The output should match the data below line for line.

Raw data ▸
____________________

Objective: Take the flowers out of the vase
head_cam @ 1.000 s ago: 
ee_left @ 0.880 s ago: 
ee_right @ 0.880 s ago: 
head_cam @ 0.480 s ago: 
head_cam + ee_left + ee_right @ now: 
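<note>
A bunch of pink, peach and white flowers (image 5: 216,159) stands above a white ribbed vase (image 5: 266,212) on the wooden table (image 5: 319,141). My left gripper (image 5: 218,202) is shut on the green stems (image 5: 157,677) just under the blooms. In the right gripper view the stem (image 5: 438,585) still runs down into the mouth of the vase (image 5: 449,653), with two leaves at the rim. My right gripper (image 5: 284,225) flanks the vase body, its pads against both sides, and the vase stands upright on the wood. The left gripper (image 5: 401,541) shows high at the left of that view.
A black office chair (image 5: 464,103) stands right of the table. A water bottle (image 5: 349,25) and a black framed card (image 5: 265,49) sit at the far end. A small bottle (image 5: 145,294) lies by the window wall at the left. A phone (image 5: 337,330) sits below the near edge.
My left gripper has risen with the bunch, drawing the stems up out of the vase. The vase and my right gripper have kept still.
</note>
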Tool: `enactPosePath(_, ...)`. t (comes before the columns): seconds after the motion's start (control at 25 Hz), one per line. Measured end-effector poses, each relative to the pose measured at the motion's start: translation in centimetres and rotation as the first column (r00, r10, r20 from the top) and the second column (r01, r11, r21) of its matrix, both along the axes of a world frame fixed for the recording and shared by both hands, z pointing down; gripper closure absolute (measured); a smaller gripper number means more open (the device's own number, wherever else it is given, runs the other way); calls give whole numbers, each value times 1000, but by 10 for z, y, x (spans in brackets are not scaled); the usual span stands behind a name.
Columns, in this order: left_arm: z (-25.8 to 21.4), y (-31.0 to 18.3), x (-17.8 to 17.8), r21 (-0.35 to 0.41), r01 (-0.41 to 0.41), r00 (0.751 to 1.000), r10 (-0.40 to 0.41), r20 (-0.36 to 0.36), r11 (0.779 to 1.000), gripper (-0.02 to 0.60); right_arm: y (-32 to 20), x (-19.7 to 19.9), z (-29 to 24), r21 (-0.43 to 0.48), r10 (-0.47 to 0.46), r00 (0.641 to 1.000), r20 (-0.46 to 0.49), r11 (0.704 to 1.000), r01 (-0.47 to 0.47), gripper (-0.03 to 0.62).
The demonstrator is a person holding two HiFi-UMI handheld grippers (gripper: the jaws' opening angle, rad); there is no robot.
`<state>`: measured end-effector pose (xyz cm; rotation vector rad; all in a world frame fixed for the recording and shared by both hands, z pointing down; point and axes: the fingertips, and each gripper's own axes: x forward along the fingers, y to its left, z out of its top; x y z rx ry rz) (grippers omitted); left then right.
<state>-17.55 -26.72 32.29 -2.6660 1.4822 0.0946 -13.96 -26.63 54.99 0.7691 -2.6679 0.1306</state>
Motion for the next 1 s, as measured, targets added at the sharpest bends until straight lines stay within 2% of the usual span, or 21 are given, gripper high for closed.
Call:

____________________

Solution to this task ▸
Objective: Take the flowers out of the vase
head_cam @ 1.000 s ago: 
ee_left @ 0.880 s ago: 
ee_right @ 0.880 s ago: 
head_cam @ 0.480 s ago: 
head_cam + ee_left + ee_right @ now: 
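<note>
A bunch of pink, peach and white flowers (image 5: 216,159) stands above a white ribbed vase (image 5: 266,212) on the wooden table (image 5: 319,141). My left gripper (image 5: 218,202) is shut on the green stems (image 5: 157,677) just under the blooms. In the right gripper view the stem (image 5: 438,585) still runs down into the mouth of the vase (image 5: 449,653), with two leaves at the rim. My right gripper (image 5: 284,225) flanks the vase body, its pads against both sides, and the vase stands upright on the wood. The left gripper (image 5: 401,541) shows high at the left of that view.
A black office chair (image 5: 464,103) stands right of the table. A water bottle (image 5: 349,25) and a black framed card (image 5: 265,49) sit at the far end. A small bottle (image 5: 145,294) lies by the window wall at the left. A phone (image 5: 337,330) sits below the near edge.
My left gripper has risen with the bunch, drawing the stems up out of the vase. The vase and my right gripper have kept still.
</note>
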Tool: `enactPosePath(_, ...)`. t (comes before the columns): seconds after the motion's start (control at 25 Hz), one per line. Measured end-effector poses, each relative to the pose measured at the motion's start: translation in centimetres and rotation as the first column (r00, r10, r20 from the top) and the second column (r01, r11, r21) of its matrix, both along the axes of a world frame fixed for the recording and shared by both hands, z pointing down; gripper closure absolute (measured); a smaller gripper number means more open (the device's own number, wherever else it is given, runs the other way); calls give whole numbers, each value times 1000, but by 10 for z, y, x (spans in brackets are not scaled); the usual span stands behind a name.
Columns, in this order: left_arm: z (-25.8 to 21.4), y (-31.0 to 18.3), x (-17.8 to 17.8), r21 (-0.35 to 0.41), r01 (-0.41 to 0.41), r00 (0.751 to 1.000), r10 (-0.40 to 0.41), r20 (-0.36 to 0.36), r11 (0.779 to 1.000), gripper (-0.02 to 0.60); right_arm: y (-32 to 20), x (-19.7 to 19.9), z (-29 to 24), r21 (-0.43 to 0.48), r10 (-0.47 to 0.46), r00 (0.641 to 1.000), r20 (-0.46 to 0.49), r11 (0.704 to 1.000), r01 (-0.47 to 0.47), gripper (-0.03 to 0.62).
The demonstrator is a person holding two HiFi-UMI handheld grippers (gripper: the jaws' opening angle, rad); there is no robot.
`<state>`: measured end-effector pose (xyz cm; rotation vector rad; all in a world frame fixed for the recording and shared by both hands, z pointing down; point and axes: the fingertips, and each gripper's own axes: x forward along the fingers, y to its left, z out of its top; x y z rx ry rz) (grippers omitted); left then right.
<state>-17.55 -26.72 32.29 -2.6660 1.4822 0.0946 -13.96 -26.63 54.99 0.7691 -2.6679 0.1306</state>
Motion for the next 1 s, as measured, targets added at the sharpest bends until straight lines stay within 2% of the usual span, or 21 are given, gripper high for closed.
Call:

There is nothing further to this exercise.